With the rudder working back and forth with demonic possession the lad juggled the throttle and carefully backed the WOT4 towards the ground to a point right in front of his Tx. Slower and lower, it came down until the rudder tapped down onto the grass! Throttling up slightly to avoid damage he took the model back up to where the tail was about a foot (30cm) from the ground, and with a quick grab he deftly plucked the model from the air by the wing before turning around to flash a big toothy grin at the camera. Gyros? I said to Steve. No. What then? Practice, he said. Who is he, then? Some local smart-arse school kid? said I. Paul Heckles, said Steve. I hadn't seen anything like that before. Mind you, neither had anyone else in the UK at that time.
Fact is, we were more used to witnessing the likes of Hanno Prettner putting his thing down at Sandown Park. This was special, though. Even Hanno wasnt playing this game! Paul had discovered his video-demonstrated hover whilst doing back-to-back stall turns with his WOT4 but extending the time in the hover at the top of the turn, causing the model to pause for a spell and leading his mate to dare him to try it lower.

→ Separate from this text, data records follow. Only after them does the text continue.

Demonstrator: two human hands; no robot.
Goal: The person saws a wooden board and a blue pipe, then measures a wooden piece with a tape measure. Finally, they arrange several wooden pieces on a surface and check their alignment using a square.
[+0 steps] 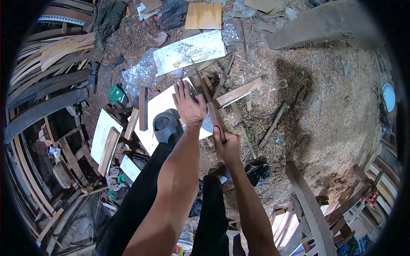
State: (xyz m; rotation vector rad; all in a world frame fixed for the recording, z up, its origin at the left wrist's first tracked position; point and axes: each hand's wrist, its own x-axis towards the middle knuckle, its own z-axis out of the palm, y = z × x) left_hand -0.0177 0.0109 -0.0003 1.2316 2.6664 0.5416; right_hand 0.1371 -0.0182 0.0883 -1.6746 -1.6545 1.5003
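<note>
My left hand lies flat with its fingers spread on a white board on the ground. My right hand is wrapped round the handle of a handsaw. The saw's narrow, dark blade points up and away, passing just right of my left hand and along the board's right side. A grey shoe presses on the board, left of my left wrist. Wood offcuts lie beyond and to the right of the saw. Whether the blade's teeth touch the board is hidden.
Sawdust covers the ground. A stained white panel and a yellowish square board lie ahead. Curved timber strips are stacked at the left. A thick slab lies at upper right, and a long beam stands at lower right.
</note>
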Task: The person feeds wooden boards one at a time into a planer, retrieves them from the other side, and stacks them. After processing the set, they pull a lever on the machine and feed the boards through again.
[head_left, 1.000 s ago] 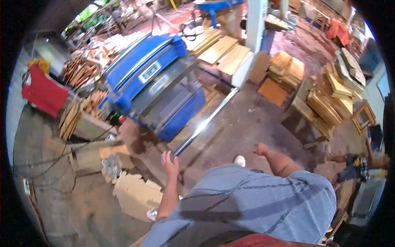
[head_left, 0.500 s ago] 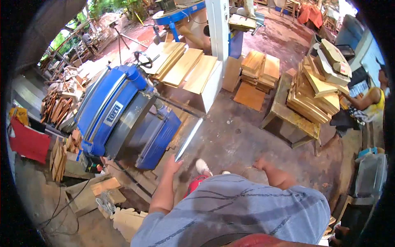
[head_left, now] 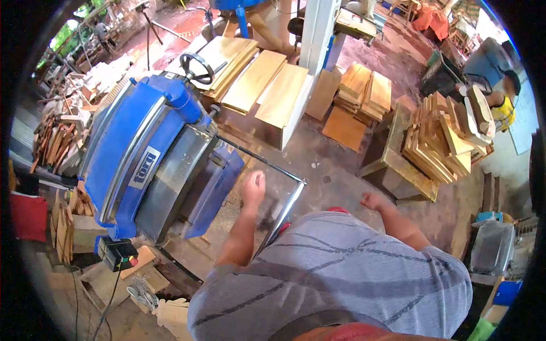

Needless to say that at the end of the session the model was fairly wrecked! Paul toured the show scene that year with Dave Bishop glorifying him across the famous DB Sound PA system: Hes British you know, ladies and gentlemen... Paul Heckles... isn't he good? I once stood alongside Paul at Woodvale, trying to work out just what it was he was doing with those twitching thumbs and that waving rudder. I'm not easily impressed with new things in aeromodelling but Paul's performance was something else.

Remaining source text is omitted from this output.